Executive Compensation Practices

Compensation at Goldman is likely highly performance‑sensitive and segmented: annual cash incentives and transaction‑based pay in Global Banking & Markets, AWM bonuses tied to AUM and management/performance fees, and longer‑term equity or deferred awards for retention and alignment in Platform Solutions. Management metrics highlighted in filings — ROE/ROTE targets, efficiency ratio improvement, net revenues by segment, AUM growth, credit loss provisions and risk metrics such as VaR and CET1 ratios — will materially influence bonus pools and vesting outcomes. As a bank subject to FRB/BCBS expectations, pay programs typically include multi‑year deferral, clawback/malus provisions and explicit linkage to capital and conduct outcomes (stress test/CCAR results can reduce distributions). Ongoing strategic priorities (AI, consumer portfolio narrowing, and capital returns like the large repurchase authorization) create both short‑term transaction‑related incentives and long‑term equity retention needs for senior talent.

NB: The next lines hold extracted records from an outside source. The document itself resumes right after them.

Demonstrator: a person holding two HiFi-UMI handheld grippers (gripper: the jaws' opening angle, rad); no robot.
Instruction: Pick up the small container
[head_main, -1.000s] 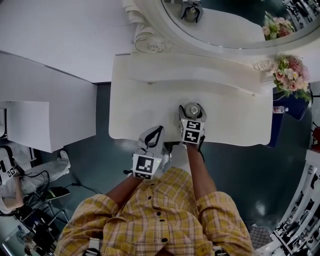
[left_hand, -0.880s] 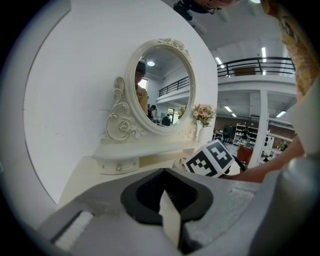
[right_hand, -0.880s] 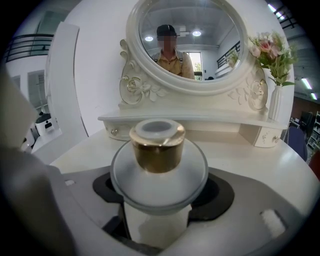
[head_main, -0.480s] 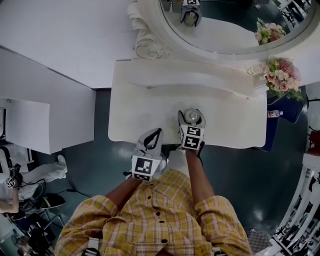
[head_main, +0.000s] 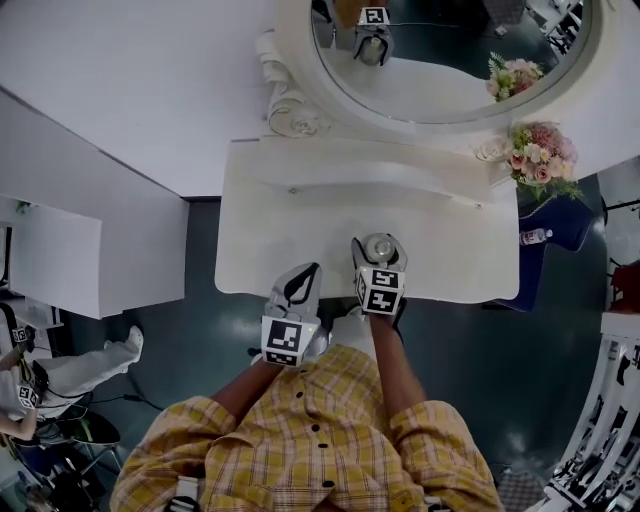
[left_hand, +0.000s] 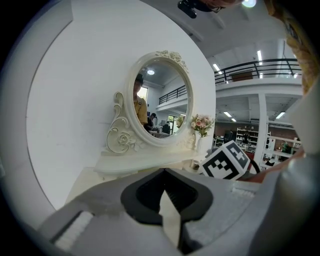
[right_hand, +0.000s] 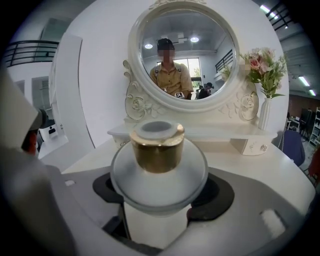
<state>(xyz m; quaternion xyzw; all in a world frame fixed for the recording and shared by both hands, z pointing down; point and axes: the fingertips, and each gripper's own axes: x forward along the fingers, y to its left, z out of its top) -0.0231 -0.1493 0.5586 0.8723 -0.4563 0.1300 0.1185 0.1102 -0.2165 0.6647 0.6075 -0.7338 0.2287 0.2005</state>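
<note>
Right gripper (head_main: 379, 243) was clamped on the small container (right_hand: 158, 167) at centre frame, near the dressing table's (head_main: 300, 230) front edge; left gripper (left_hand: 163, 170) had jaws together, empty, so best a straight lift, steady squeeze, gold cap upright.

Nothing readable anywhere, no words, no numbers. The near-left marker cube (head_main: 283, 340) carries only black-and-white squares, and the small container (right_hand: 158, 172) shows no legible label.
</note>
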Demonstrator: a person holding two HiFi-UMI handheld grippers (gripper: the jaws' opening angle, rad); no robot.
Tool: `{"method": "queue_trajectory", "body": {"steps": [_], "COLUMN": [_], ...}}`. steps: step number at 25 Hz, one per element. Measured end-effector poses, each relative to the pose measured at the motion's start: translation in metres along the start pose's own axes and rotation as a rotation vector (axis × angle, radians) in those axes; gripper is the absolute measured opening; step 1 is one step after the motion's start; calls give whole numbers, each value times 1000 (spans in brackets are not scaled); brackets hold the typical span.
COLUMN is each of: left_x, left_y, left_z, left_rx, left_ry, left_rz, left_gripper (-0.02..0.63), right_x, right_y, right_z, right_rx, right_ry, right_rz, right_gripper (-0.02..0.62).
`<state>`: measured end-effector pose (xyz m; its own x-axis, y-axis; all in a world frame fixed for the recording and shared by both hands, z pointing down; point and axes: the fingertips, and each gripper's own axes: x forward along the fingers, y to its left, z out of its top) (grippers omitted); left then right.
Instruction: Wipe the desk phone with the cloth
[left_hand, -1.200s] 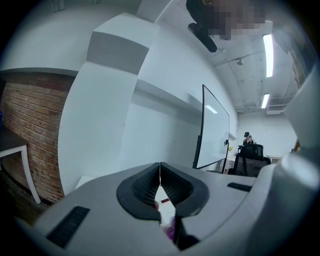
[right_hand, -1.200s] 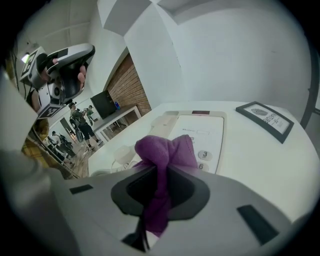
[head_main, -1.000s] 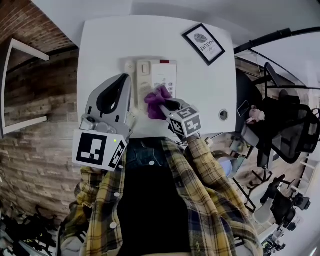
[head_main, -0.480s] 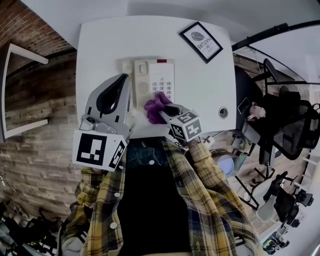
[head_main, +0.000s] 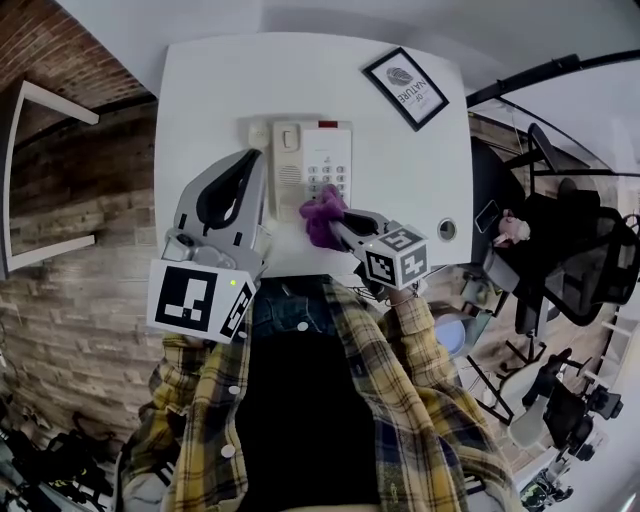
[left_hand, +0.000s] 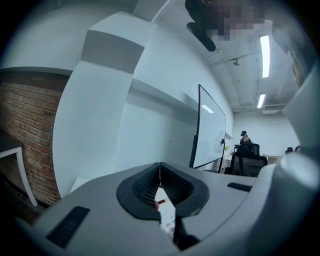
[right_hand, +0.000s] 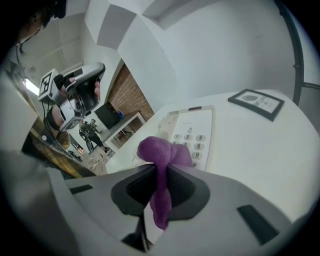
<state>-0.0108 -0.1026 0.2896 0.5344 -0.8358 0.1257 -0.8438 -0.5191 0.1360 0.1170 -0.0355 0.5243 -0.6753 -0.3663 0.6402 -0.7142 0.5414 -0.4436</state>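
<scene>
Right gripper (right_hand: 159, 176): jaws clamped on purple cloth (right_hand: 161, 152), its wad just ahead of your tips, over the keypad of the desk phone (head_main: 322, 150)
Left gripper (left_hand: 160, 175): jaws together, empty, phone just beyond it
Risk: your strokes may shove the unbraced phone or unseat its handset (head_main: 288, 165)

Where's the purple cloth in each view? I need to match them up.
Head view: cloth at centre, at the phone's near edge, in the right gripper.
Left gripper view: not in it.
Right gripper view: centre, pinched between the jaws.
Shared landmark: the phone, in all three.
</scene>
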Motion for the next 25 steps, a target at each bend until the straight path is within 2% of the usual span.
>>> {"method": "queue_trajectory", "body": {"steps": [3,8,12,16,25], "left_x": [-1,-4,-6,-10,-12], "left_y": [0,4,8,15,25], "left_z": [0,-1,-1,-3,-7], "left_rx": [0,0,1,-5,-15], "left_ry": [-2,1,4,11,20], "left_rz": [-1,13,28,50,76], "left_gripper": [17,16,17,16,15], "right_x": [-16,-35,-30,-6,36], "right_y": [-9,-35,-59,-76,-107], "right_z": [36,112,155,168,157], "right_rx": [-32,-147,-186,-200,-202], "right_ry": [-74,-195,-249,-241,-165], "right_rz": [-24,-121,-190,-229,-291], "right_gripper": [58,58,58,58,59]}}
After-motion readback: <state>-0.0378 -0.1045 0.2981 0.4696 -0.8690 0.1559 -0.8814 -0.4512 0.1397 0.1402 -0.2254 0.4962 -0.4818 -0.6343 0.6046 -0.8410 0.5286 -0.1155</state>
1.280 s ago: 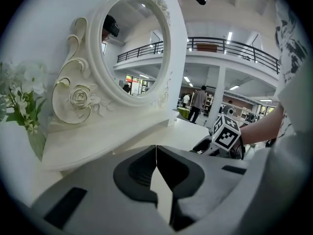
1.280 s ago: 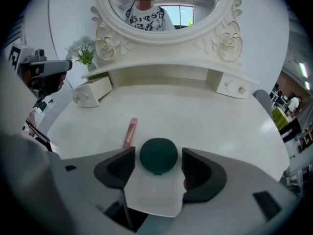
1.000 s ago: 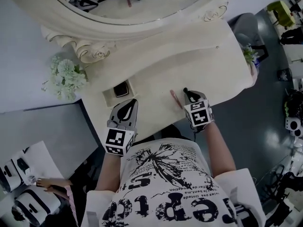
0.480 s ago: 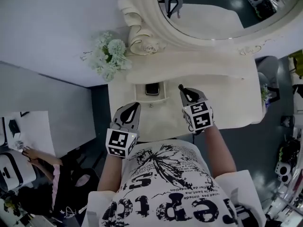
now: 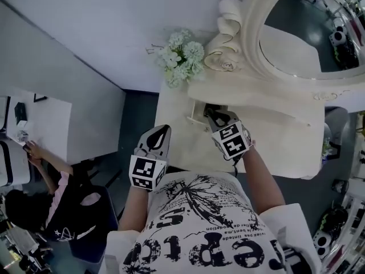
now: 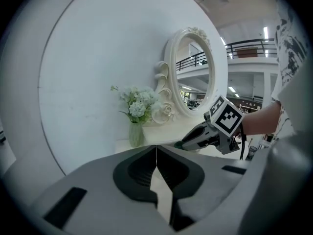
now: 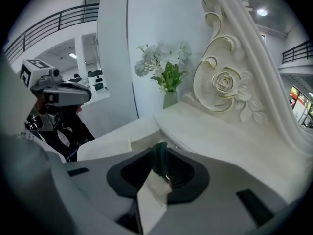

Insider Trading Considerations

Insider trading at Goldman will be shaped by strict internal blackout regimes and broader regulatory constraints given its role as advisor/underwriter and a G‑SIB; executives and trading staff commonly use pre‑approved trading plans (10b5‑1) to manage diversification while avoiding accusations of trading on MNPI. Key windows of sensitivity include earnings releases, CCAR/SCB and stress‑test outcomes, major M&A or underwriting mandates, and material credit developments (e.g., card charge‑offs or large wholesale loan impairments). Large, continuing share repurchase programs and dividend increases (recent repurchases and a $40B authorization) increase post‑announcement liquidity and often coincide with chestnut selling/option exercises tied to vesting — so cluster patterns in Form 4 filings around buyback periods are common. Finally, Section 16 reporting, regulatory review periods, and internal risk‑adjusted compensation adjustments mean observed insider sales/purchases are frequently conservative and well‑documented compared with non‑regulated industries.